» WHAT YOU HAVE TO DO:
Scan the lines below for the string "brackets" and copy every one that has it.

» PROVIDED MATERIAL:
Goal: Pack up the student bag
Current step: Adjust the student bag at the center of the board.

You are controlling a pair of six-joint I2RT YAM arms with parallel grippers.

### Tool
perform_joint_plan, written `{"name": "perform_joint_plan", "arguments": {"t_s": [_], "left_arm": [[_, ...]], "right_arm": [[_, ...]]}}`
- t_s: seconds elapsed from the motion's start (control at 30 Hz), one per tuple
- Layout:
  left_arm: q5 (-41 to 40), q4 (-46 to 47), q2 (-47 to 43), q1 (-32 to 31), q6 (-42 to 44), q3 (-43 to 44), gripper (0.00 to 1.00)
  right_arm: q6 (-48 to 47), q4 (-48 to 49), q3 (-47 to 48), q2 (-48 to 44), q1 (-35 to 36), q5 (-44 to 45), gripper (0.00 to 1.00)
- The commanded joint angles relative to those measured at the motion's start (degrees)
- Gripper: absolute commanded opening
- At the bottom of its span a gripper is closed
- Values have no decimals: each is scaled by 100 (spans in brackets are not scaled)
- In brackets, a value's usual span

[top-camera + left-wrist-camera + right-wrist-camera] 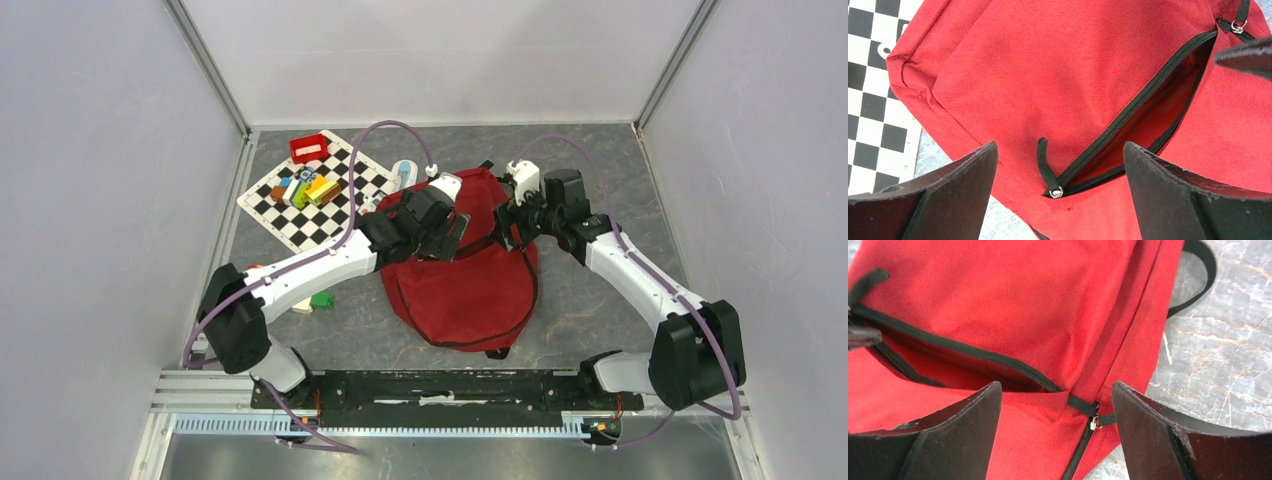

» SOLUTION TO THE EXERCISE:
- Values have no decimals: each is scaled by 100 (spans in brackets are not scaled)
- In brackets, a value's usual span

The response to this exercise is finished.